Vitamin D deficiency is common in people in Canada and other northern nations. In the summer, sunlight provides vitamin D, but in the winter that vitamin comes from our diet, particularly egg yolks, oily fish and fortified dairy products. To try to increase the level of vitamin D in eggs, scientists provided supplemental UVB light to poultry layer flocks. The fluorescent tube lights were placed just above the bedding in the barns because the legs of the birds contain the highest concentrations of the precursor to vitamin D.
The project was a success. Using UVB lights for six hours a day led to an almost four-fold increase in the level of vitamin D in the eggs.
A concern was the possible effect of the light on behaviour. In the commercial poultry industry, light levels are often kept low because it is believed that lighting leads to aggression (feather-picking and subsequent cannibalism). In the study, there was no evidence of increased feather picking even at the density commonly used in furnished cage systems (i.e., 12.3 hens/m2 or 60 hens in a 4.88 m2-cage).

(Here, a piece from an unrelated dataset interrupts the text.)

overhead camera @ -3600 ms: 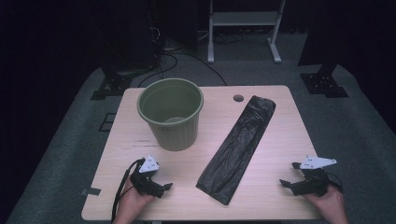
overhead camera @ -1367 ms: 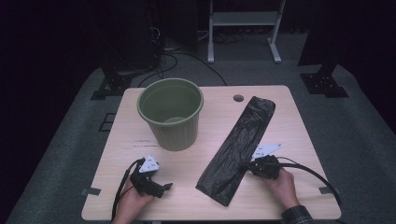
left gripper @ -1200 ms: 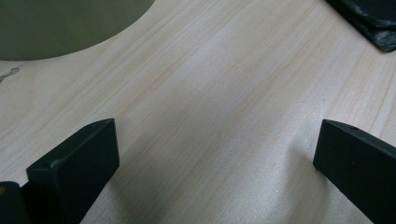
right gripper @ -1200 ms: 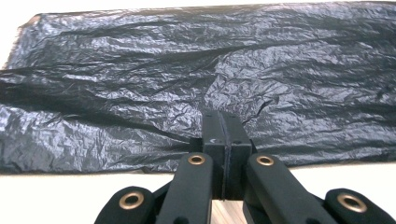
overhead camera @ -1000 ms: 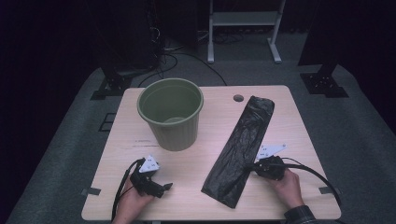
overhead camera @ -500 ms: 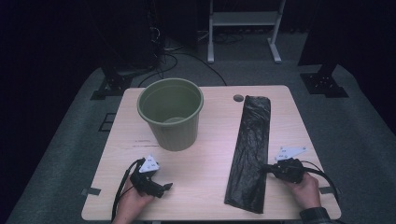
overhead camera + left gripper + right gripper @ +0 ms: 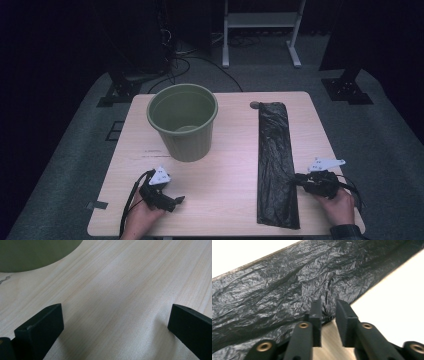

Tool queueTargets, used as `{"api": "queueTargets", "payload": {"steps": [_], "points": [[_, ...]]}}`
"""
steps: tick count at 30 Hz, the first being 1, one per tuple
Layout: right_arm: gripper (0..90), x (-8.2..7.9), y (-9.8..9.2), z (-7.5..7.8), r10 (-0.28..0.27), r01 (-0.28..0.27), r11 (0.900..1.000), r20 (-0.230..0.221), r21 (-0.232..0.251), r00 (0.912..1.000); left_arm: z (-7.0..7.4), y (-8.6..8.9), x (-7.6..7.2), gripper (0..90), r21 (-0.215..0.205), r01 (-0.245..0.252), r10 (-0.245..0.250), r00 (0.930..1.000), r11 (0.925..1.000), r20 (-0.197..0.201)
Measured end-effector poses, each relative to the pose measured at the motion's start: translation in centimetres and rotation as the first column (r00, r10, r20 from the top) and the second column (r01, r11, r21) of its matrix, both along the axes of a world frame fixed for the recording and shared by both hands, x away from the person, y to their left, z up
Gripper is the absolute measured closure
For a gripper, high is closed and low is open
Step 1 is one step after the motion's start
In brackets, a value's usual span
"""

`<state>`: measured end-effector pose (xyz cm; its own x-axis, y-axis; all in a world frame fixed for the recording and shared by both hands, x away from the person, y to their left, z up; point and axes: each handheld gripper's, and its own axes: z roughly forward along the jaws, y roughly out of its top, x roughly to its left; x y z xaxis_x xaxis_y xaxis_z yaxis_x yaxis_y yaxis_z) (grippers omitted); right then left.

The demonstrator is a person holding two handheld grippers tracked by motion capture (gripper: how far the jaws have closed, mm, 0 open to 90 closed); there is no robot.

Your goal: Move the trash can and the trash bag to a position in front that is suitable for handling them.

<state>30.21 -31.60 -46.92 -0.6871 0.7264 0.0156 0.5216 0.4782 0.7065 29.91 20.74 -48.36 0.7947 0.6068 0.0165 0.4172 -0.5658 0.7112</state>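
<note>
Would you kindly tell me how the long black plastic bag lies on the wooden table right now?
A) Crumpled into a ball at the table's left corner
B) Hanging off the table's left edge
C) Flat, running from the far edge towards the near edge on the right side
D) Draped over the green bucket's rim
C: in the high view the long black plastic bag lies flat down the right side of the light wooden table, apart from the green plastic bucket.

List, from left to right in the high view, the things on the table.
left gripper → green bucket → black plastic bag → right gripper
</note>
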Motion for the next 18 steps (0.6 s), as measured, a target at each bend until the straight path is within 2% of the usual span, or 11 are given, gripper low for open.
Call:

In an earlier study, the lead researcher found that keeping chickens outside also led to a four-fold increase in the vitamin D content of eggs. The effect depended on the amount of time the birds were outside in the sun. Layers kept inside with access to the outside had eggs with higher vitamin D concentrations than eggs from birds that never went outside, but lower than the birds that lived outside. The researchers stated, “In contrast, free-range eggs randomly acquired from supermarkets had relatively low vitamin D contents.”
An aside: Dr. Kuhn also found that dark chocolate contains high levels of Vitamin D.
Sources: Kuhn, Julia, Corinna Wassermann, Stephan Ebschke et al. 2019. Feasibility of artificial light regimes to increase the vitamin D content in indoor-laid eggs. Poultry Science. Pages 1-11. 10.3382/ps/pez234
Kuhn, Julia, A Schutkowski, H Kluge, F Hirche, GI Stangl. 2014. Free-range farming: A natural alternative to produce vitamin D-enriched eggs. Nutrition. Volume 30. Issue 4. Pages 481-484.